Russ Roberts: Yeah--I don't understand--I don't agree with it, I guess. I was going to be very polite. I said I don't 'understand' it. I actually don't--it's worse than that. I don't--to be honest, I don't agree with it. I think for a couple of reasons. First of all, I take the point about the fixed costs. We talked about that a little bit on EconTalk. And I think, that's take out. So, if I want no service, I have an option--called take out.
Anthony Gill: Right.
Russ Roberts: And the restaurant prices that differently. And that, by the way, is another way that the tipping helps change the price. Although, there are other ways you could solve the problem, obviously. But, you don't--I think what you don't want is--let's say--here's the problem. You could argue that people who don't want much service than people who want a lot of service. And the people who want a lot of service, they are going to tip more than people who want a little bit of service who are going to tip less. And that's great, because they don't use as much of the waitstaff. The real problem is that the tip isn't related to how much service I get. It's related to the quality of the service. And as you pointed out before, there are people who don't want to interact much with the wait staff. And I'm going to give them a big tip. I'm not going to give them a small tip. So, I don't see it as capturing my demand for service. And, the other problem I have--what's the other problem I have? I'll let you answer to that and then I'll think of my other problem.

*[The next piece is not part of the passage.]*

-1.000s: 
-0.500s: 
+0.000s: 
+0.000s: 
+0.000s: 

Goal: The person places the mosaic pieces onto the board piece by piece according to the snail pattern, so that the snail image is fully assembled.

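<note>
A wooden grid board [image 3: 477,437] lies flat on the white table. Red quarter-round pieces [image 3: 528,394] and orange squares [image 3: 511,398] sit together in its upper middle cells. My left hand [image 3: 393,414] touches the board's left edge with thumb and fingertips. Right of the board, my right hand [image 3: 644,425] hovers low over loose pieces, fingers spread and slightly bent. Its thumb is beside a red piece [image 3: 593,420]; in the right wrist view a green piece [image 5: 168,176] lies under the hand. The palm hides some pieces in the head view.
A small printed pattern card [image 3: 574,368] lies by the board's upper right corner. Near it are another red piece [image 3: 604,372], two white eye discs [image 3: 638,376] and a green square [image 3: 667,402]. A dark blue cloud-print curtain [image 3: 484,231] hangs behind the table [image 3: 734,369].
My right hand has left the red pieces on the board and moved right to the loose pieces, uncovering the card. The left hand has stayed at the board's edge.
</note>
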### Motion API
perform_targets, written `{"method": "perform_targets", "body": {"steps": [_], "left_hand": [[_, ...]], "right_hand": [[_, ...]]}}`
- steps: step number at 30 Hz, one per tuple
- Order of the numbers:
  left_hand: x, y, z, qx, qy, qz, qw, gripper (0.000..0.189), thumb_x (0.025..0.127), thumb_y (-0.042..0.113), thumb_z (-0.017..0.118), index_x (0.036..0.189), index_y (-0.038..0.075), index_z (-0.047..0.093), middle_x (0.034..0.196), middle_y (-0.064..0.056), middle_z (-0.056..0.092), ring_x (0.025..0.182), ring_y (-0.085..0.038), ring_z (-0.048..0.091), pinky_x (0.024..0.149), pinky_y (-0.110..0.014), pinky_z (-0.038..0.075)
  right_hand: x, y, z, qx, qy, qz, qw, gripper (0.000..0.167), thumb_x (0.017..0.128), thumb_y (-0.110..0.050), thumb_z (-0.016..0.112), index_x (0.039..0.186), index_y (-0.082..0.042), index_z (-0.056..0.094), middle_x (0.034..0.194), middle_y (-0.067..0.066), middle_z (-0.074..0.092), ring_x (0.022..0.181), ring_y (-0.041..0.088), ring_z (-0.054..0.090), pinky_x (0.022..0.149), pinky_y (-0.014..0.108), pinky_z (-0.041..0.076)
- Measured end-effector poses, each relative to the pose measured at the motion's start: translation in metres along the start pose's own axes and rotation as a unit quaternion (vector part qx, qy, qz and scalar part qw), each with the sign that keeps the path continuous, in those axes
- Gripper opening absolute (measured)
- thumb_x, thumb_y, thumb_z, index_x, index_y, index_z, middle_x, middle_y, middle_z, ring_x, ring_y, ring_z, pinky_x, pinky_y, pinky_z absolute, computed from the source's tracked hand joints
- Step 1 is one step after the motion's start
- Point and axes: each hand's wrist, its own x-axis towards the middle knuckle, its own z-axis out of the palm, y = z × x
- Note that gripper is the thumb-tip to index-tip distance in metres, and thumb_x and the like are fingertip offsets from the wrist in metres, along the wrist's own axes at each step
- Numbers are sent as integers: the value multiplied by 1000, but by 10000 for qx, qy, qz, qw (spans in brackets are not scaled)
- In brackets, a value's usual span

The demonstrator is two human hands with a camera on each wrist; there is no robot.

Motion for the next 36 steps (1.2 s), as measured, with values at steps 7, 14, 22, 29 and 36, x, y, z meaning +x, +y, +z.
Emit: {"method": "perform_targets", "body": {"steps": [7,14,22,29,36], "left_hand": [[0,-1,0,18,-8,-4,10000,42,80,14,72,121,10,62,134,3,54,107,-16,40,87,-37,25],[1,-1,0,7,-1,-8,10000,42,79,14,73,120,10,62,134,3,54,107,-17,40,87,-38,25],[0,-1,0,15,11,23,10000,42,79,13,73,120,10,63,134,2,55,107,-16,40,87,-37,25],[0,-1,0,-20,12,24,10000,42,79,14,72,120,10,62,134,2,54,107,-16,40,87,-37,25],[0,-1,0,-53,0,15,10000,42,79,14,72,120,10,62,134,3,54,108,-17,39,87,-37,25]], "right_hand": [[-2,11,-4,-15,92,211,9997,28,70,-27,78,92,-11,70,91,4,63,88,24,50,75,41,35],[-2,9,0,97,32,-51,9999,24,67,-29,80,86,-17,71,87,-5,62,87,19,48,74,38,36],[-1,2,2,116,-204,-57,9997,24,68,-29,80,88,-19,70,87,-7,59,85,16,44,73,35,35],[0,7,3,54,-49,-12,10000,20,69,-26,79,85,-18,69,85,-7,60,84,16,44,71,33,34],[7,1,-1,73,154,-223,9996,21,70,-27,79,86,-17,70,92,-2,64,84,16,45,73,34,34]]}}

Anthony Gill: Well, let me try to present this in a way where a restaurant goes to a no-gratuities model. So, let's say that the average price of a meal is, let's say, $20. And you have different people, some people who value service--and they could value different service. The service they can value is 'Please leave me alone. Leaving me alone is really great service.' But other service might be, 'Yes, please talk to me and tell me the interesting things going on in town.' And again, that can vary by individuals and time. So, some people are willing to pay for that differences in qualities of service. Okay, so we have a base price of $20 for the meal. But, then, the rest--and then allows for tipping. Then, the restaurant decides to say, 'Okay, we're going to end tipping, and we're going to add additional costs to the meal'; and it might, when it all is said and done, adds another, let's say, $2.50 to the meal. That might be enough of a difference that it chases some of these people who are not very service-oriented--whether it be very-good service or leave-me-alone type service--away from the restaurant. They were coming in, it's sort of a $20 meal: 'I'm willing to give a dollar, $1.50 tip. Now it's $22.50 that I have to pay. Boy, I can't just do that any more.' So that chases those individuals away. The problem for the restaurant owner is they don't know what the mix of those customers happens to be at any given moment in time. And so, they want to try to hit the lowest reserve price they possibly can, and then shift the ability to decide, 'Do I want to share more of the gains from trade with the waitstaff or not?' to the customer.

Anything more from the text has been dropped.